The Value of Homeownership Beyond Financial Returns
Even though Roberge argues against viewing a home as a financial investment, he acknowledges the value of owning property. Homeownership offers psychological benefits, such as a sense of pride and control over your living space. It also provides a sense of permanence and community. Additionally, there’s the social aspect—many people enjoy having the freedom to make changes to their home, whether through remodeling or landscaping.
But these benefits should be seen for what they are: intangible assets that enhance quality of life, rather than financial ones. Owning a home also gives you the opportunity to accumulate equity, which can later be accessed through refinancing or selling the property. However, the equity you accumulate often comes at the expense of high interest payments on your mortgage, making it a slower and more expensive way to build wealth compared to other financial vehicles like investing in the stock market.
The Reality of Home Appreciation
While home values can appreciate over time, they are subject to various factors, including market conditions, interest rates, and local economic factors. Even in periods of strong market growth, it’s difficult to predict with certainty whether your home will appreciate enough to generate meaningful returns. In fact, many homeowners find that they’ve spent years paying off their mortgage without seeing a significant return on their investment.

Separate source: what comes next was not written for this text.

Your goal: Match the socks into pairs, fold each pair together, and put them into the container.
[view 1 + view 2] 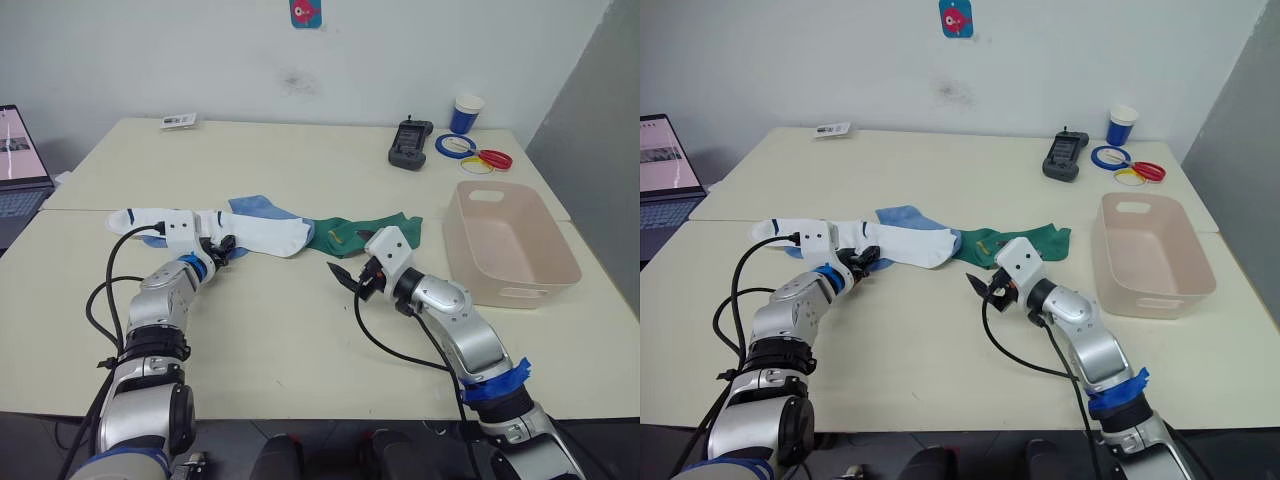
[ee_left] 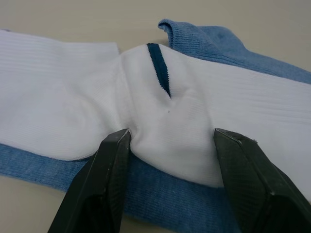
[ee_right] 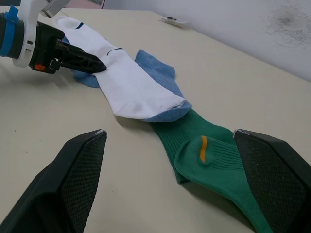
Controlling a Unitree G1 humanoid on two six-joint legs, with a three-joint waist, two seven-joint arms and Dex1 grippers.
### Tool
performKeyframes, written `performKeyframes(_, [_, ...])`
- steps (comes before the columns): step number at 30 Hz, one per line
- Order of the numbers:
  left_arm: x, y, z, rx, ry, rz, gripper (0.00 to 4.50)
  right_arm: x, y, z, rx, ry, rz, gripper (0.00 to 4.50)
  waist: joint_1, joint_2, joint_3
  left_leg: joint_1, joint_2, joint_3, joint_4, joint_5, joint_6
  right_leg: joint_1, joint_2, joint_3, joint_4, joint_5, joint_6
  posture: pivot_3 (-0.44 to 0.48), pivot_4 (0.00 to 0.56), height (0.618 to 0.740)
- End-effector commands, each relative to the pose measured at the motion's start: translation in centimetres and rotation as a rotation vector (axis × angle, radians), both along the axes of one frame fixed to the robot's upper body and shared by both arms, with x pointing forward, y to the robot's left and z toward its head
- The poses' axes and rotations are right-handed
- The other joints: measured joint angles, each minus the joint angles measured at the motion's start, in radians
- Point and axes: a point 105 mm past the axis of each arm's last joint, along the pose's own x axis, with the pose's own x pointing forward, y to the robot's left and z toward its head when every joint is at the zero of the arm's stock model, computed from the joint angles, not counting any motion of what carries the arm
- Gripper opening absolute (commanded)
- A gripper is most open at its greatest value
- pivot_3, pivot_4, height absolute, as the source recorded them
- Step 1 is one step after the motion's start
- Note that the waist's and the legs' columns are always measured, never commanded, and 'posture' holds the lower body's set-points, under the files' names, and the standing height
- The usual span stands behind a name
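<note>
A row of socks lies mid-table. Two white socks (image 1: 268, 235) (image 1: 135, 217) rest over light blue socks (image 1: 262, 207), and dark green socks (image 1: 352, 236) with a yellow mark lie to their right. My left gripper (image 1: 222, 249) is open and pressed down where the two white socks meet; in the left wrist view white fabric (image 2: 170, 121) with a dark stripe bunches between its fingers (image 2: 114, 165). My right gripper (image 1: 343, 272) hovers wide open just in front of the green socks (image 3: 214, 155), holding nothing. The pale pink container (image 1: 500, 292) stands empty at the right.
At the back right stand a blue paper cup (image 1: 466, 112), a black handheld device (image 1: 410, 146) and coloured tape rings (image 1: 472, 153). A laptop (image 1: 20, 165) sits off the left edge and a small card (image 1: 178, 121) lies at the back left.
</note>
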Motion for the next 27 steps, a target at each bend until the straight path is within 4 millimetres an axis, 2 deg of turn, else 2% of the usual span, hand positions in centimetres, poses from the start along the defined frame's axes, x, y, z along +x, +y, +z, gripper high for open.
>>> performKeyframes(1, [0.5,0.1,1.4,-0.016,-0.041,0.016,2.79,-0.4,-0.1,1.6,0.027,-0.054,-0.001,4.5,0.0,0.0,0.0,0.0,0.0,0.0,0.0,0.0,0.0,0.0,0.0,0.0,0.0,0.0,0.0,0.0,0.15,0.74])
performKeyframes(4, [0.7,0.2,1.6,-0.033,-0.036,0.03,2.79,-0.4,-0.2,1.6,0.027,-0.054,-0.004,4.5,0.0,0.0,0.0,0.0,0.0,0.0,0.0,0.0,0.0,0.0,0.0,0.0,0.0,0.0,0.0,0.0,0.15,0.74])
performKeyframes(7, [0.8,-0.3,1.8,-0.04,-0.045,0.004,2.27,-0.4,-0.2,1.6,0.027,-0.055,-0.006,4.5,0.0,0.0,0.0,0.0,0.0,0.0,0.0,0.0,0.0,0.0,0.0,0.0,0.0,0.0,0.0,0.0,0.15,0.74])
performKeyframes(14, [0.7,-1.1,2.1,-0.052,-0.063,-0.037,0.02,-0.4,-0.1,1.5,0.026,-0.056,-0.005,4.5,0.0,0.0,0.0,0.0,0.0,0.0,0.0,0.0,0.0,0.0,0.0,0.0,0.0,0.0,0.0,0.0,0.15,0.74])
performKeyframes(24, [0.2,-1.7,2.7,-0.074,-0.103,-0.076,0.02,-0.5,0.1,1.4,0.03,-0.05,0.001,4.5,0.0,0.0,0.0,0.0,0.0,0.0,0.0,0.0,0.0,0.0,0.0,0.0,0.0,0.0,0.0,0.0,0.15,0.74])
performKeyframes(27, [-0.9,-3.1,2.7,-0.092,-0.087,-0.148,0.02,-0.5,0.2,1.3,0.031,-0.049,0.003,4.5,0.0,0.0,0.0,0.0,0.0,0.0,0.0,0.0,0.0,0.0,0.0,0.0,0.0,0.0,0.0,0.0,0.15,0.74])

Roberge points out that even during housing booms, the real return on a home is often minimal. “The real return on a single-family home is around 1%,” he states. Considering the associated costs of owning a home, this return is often negligible. For example, if a home appreciates in value by 5% over several years, the homeowner may still face thousands of dollars in transaction costs when selling the property, which could significantly reduce the net gain.

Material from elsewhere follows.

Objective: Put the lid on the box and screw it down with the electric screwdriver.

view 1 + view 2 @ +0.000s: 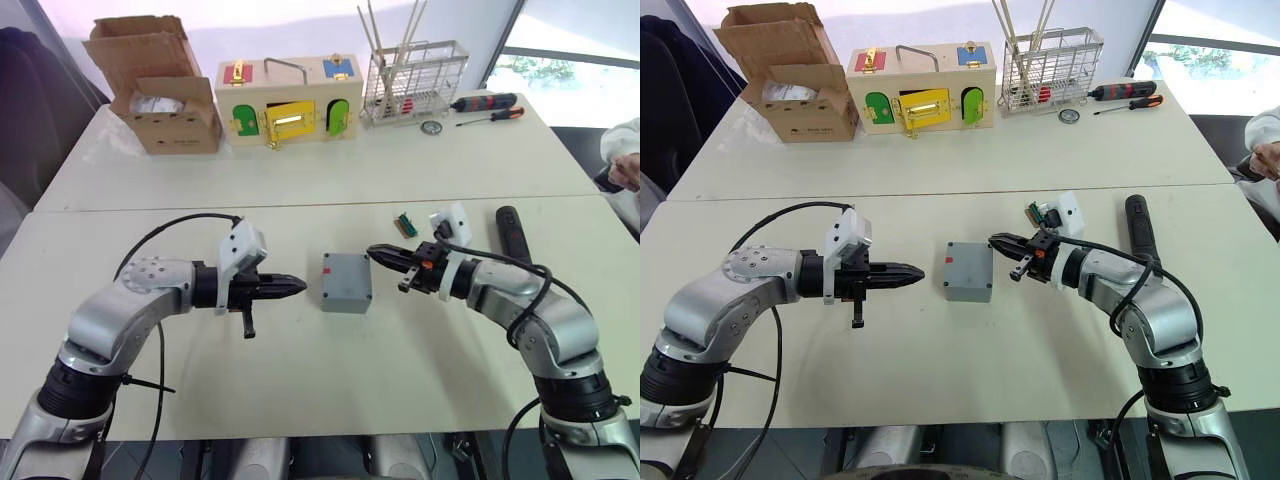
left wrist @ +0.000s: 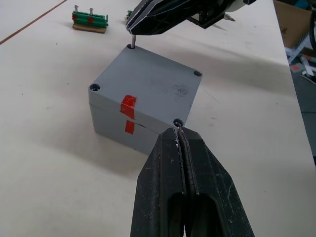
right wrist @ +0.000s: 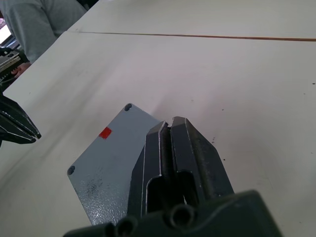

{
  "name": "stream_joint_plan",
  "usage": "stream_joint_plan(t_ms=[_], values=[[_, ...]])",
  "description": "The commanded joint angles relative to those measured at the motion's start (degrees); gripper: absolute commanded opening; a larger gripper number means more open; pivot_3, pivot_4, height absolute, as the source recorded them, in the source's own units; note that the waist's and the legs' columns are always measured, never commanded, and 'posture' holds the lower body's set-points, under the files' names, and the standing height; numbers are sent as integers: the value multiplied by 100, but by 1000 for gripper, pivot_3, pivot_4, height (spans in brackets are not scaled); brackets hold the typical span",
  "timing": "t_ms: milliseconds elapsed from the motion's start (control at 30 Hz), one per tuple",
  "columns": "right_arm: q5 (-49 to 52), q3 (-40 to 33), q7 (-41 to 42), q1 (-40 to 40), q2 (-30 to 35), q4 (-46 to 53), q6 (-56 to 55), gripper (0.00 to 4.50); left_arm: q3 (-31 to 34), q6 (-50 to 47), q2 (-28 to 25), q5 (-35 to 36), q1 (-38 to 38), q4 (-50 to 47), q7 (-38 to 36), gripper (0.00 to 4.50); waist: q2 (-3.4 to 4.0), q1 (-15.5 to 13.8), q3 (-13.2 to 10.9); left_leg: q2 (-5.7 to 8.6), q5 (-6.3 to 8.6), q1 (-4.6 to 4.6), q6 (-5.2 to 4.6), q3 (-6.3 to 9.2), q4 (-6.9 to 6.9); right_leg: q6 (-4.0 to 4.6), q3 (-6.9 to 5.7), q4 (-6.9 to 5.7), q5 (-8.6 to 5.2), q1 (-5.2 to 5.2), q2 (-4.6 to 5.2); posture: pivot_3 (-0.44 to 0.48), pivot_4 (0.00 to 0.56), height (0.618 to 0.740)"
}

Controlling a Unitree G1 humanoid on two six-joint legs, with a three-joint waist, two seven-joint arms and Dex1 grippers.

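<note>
The grey box (image 1: 346,296) stands mid-table with the flat grey lid (image 2: 148,84) seated on it; red marks on lid and box wall line up. My left gripper (image 1: 300,287) is shut, its tip just beside the lid's nearest corner hole. From the other side, my right gripper (image 1: 372,252) is shut on a small metal screw (image 2: 132,39), held upright over the lid's far corner hole. The black electric screwdriver (image 1: 512,232) lies on the table to the right of my right arm, untouched.
A small green terminal block (image 1: 405,223) lies behind the box. On the far table stand a cardboard box (image 1: 165,100), a wooden box with coloured doors (image 1: 285,100), a wire rack (image 1: 415,80) and hand screwdrivers (image 1: 485,103). A person's hand (image 1: 625,170) shows at the right edge.
</note>
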State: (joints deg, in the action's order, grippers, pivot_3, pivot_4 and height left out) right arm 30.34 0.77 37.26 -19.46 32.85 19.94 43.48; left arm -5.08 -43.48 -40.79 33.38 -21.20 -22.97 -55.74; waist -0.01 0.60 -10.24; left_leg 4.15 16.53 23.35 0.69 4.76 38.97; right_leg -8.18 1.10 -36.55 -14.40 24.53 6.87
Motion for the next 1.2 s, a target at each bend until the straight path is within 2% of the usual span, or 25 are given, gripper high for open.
stream_joint_plan(t_ms=[33, 467, 567, 733, 833, 967, 1067, 1200], values=[[-65, -5, 37, 29, -38, 1, -164, 74, 63, 44, 26, 78, -111, -143, 22, 0, 0, -1, 0, 0, 0, 0, 0, 0, 0, 0, 0, 0, 0, 0, 0, 0, 150, 730], [-203, 135, 127, -78, -99, -197, -249, 74, 17, 58, 109, 36, -103, -93, 84, 0, 0, -1, 0, 0, 0, 0, 0, 0, 0, 0, 0, 0, 0, 0, 0, 0, 150, 730], [-242, 145, 145, -102, -95, -201, -271, 945, 11, 62, 120, 36, -92, -92, 101, 0, 0, -2, 0, 0, 0, 0, 0, 0, 0, 0, 0, 0, 0, 0, 0, 0, 150, 730], [-208, 57, 187, -164, -44, -131, -230, 3442, 17, 78, 128, 38, -71, -76, 102, 0, 0, 0, 0, 0, 0, 0, 0, 0, 0, 0, 0, 0, 0, 0, 0, 0, 150, 730], [-197, -153, 55, -258, 35, -73, -137, 4452, 28, 100, 122, 21, -92, -33, 78, 0, 0, -1, 0, 0, 0, 0, 0, 0, 0, 0, 0, 0, 0, 0, 0, 0, 150, 730], [475, -963, 250, -434, 653, 259, 625, 4480, -42, 284, 56, -93, -290, 135, -125, 0, 2, -54, -1, 2, 0, 1, 0, 1, 0, 0, 0, 1, 0, 0, 1, 0, 150, 730], [942, -1605, 402, -691, 1302, 150, 1213, 4480, -101, 448, 61, -133, -555, 282, -314, 0, 1, -74, -2, 2, 0, 3, -1, -2, 3, 0, 1, 11, 0, -3, 1, 0, 150, 730], [647, -1671, 842, -1040, 2769, -669, 1666, 4480, -333, 693, 158, -201, -907, 339, -616, 0, 4, -139, -3, 1, 10, 3, -18, -1, 3, 0, -6, 16, 0, -8, 1, 0, 150, 730]])
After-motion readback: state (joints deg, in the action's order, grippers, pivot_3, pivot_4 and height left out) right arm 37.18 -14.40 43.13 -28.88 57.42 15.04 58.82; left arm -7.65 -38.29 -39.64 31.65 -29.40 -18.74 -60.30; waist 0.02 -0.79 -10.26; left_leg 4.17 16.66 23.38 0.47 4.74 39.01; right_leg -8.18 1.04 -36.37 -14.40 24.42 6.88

Alternatives to Homeownership
For those looking to build wealth, Roberge recommends exploring other investment opportunities that offer better returns. The stock market, for example, tends to generate higher returns over the long term, especially with a diversified portfolio. Additionally, investing in bonds, mutual funds, or index funds can provide steady returns with lower risks than owning a home.
Furthermore, rental properties or real estate investment trusts (REITs) can be better options for those looking to invest in real estate without the risks and responsibilities of owning a home. These alternatives offer the potential for passive income and appreciation without the heavy financial burden of homeownership.
While owning a home can provide personal benefits such as stability, security, and a sense of belonging, it is not a sound financial investment for most people. Roberge’s perspective on homeownership serves as a reminder to differentiate between something that provides value and something that generates financial returns. "Think of your home as a utility," he advises. "It's something you use rather than invest in."
For those focused on building wealth, it may be wiser to consider other investment options that offer higher returns and greater financial flexibility. By rethinking homeownership as a utility rather than an investment, you can align your financial goals with smarter strategies for long-term wealth building.